Associate Justice Clarence Thomas during the formal group photograph at the Supreme Court in Washington, DC, US, on Friday, Oct. 7, 2022.
Eric Lee | Bloomberg | Getty Images
Two Democratic Senate committee leaders asked the Department of Justice to appoint a special counsel to investigate whether Supreme Court Justice Clarence Thomas broke federal tax and ethics laws, the senators said Tuesday.
“We do not make this request lightly,” said Senate Finance Committee Chair Ron Wyden, D-Ore., and Sen. Sheldon Whitehouse, D-R.I., who leads a subcommittee on federal courts, in a letter sent to Attorney General Merrick Garland last week.
“The evidence assembled thus far plainly suggests that Justice Thomas has committed numerous willful violations of federal ethics and false-statement laws,” the senators alleged in the letter.
It also “raises significant questions about whether he and his wealthy benefactors have complied with their federal tax obligations,” Wyden and Whitehouse wrote.
That evidence, they wrote, suggests that Thomas “likely violated federal law by accepting lavish gifts from wealthy benefactors and failing to report them” in violation of the Ethics in Government Act.
They pointed to public reporting from ProPublica and other sources, as well as their own Senate investigation, in alleging that Thomas has “secretly accepted gifts and income potentially worth millions of dollars” since he joined the high court in 1991.

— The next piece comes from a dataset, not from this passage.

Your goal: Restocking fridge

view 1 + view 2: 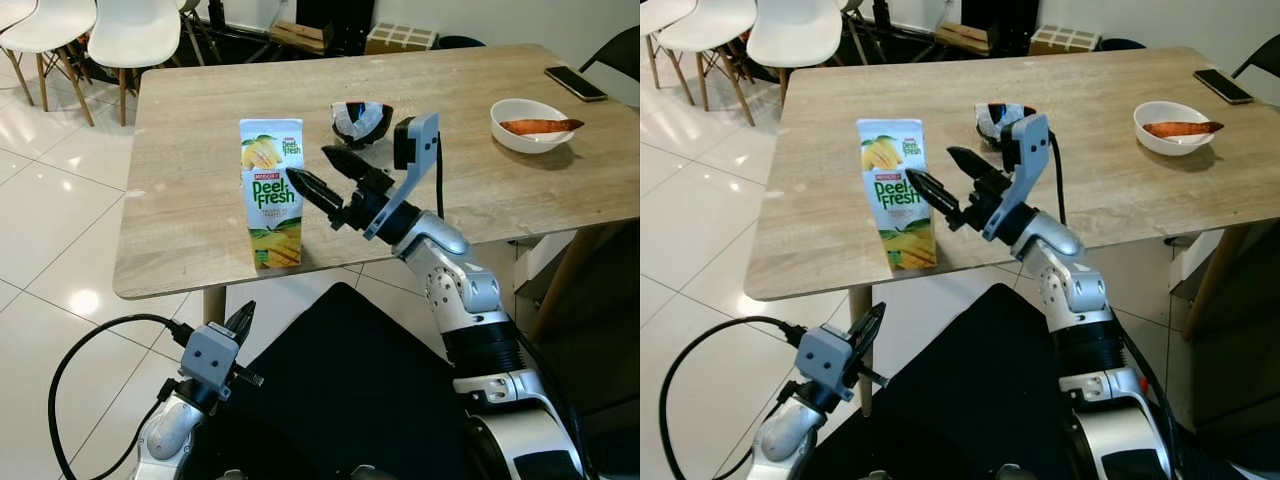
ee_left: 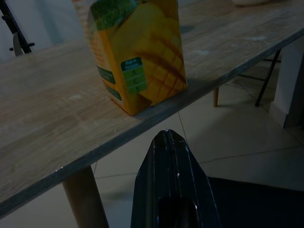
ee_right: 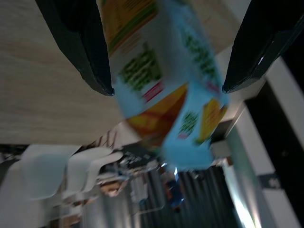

The Supreme Court did not immediately respond to CNBC’s request for comment on the letter, which is dated July 3.
Two days before it was written, Thomas in a pivotal court ruling questioned whether the DOJ has the power to even appoint a special counsel.
Thomas’ skepticism came in a statement concurring with a majority ruling that former presidents hold absolute immunity for some of their core actions while in office, and “at least presumptive immunity” for all other official acts.
The 6-3 ruling was touted as a win by former President Donald Trump, who had argued that he was immune from prosecution in the federal election interference case being prosecuted by special counsel Jack Smith.
Thomas wrote in his concurrence, “If there is no law establishing the office that the Special Counsel occupies, then he cannot proceed with this prosecution. A private citizen cannot criminally prosecute anyone, let alone a former President.”
The court’s ruling, which was vehemently opposed by the court’s three liberal justices, and Thomas’ concurrence threatened to delay or weaken both of Smith’s active criminal cases against Trump.